WORK TASK: The stretch from the line with "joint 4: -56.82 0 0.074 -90" through the line with "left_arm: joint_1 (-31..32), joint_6" in the records below: write it out exactly, and nothing else.

━━━━━━━━━━━━━━━━━━━━━━━━━━━━━━

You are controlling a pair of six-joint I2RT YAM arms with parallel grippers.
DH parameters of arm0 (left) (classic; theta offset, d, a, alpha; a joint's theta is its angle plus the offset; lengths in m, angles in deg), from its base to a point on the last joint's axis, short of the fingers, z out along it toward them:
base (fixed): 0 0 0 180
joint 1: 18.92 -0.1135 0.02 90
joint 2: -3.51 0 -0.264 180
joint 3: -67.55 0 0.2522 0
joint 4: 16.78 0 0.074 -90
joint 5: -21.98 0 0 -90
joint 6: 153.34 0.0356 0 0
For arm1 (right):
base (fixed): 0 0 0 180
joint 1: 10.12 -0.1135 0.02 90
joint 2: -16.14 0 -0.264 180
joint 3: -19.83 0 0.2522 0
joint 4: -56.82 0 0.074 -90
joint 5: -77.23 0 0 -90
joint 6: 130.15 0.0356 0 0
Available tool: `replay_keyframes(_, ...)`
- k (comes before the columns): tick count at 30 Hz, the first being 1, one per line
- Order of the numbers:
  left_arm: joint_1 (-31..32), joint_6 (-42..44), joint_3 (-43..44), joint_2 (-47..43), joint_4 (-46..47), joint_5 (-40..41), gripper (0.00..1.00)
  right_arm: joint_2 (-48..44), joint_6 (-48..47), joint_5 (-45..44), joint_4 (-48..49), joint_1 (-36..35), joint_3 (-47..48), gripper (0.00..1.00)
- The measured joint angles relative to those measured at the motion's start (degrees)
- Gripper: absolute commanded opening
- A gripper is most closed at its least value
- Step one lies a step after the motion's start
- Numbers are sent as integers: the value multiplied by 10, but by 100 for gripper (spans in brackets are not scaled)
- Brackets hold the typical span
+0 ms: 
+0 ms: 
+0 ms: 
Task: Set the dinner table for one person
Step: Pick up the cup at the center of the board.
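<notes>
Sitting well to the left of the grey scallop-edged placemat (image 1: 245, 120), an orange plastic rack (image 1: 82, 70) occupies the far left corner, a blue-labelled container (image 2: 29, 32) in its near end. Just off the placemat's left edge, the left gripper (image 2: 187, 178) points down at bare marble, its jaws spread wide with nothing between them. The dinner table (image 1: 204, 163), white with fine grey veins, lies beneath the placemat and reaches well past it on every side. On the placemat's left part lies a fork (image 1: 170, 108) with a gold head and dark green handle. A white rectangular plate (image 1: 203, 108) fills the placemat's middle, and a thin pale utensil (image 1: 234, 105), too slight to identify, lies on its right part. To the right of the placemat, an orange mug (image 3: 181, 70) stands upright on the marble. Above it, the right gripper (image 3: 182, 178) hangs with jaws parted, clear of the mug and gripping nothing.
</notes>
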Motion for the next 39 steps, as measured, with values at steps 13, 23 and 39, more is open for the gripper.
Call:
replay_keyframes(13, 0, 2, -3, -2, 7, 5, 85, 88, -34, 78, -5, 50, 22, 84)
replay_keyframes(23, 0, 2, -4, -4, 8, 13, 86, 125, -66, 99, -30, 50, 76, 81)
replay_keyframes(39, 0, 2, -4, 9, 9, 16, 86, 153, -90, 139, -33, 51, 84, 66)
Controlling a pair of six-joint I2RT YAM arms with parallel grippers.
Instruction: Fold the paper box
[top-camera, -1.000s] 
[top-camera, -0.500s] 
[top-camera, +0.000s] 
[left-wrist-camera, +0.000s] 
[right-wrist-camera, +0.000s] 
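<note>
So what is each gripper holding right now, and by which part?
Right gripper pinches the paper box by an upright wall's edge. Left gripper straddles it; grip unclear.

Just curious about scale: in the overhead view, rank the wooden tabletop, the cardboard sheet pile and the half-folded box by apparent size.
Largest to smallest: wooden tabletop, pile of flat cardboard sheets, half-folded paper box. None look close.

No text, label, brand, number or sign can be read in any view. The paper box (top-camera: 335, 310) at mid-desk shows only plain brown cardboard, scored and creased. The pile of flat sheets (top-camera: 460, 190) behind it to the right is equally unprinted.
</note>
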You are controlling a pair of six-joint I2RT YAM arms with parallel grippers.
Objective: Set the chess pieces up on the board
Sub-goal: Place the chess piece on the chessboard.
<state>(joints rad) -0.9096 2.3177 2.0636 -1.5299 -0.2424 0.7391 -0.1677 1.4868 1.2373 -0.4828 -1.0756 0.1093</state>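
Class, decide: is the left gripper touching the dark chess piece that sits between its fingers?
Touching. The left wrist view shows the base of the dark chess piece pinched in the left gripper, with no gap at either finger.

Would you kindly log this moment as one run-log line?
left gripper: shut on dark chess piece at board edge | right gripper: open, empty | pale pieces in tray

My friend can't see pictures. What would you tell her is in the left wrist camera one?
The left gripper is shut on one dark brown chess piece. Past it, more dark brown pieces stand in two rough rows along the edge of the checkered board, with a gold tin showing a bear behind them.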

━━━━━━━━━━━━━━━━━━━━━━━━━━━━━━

RESPONSE BELOW:
joint 4: -56.82 0 0.074 -90
joint 5: -77.23 0 0 -90
joint 6: 130.15 0.0356 0 0
Available tool: `replay_keyframes(_, ...)`
- k (comes before the columns): tick count at 30 Hz, the first being 1, one per line
- Order of the numbers:
  left_arm: joint_1 (-31..32), joint_6 (-42..44), joint_3 (-43..44), joint_2 (-47..43), joint_4 (-46..47), joint_5 (-40..41), gripper (0.00..1.00)

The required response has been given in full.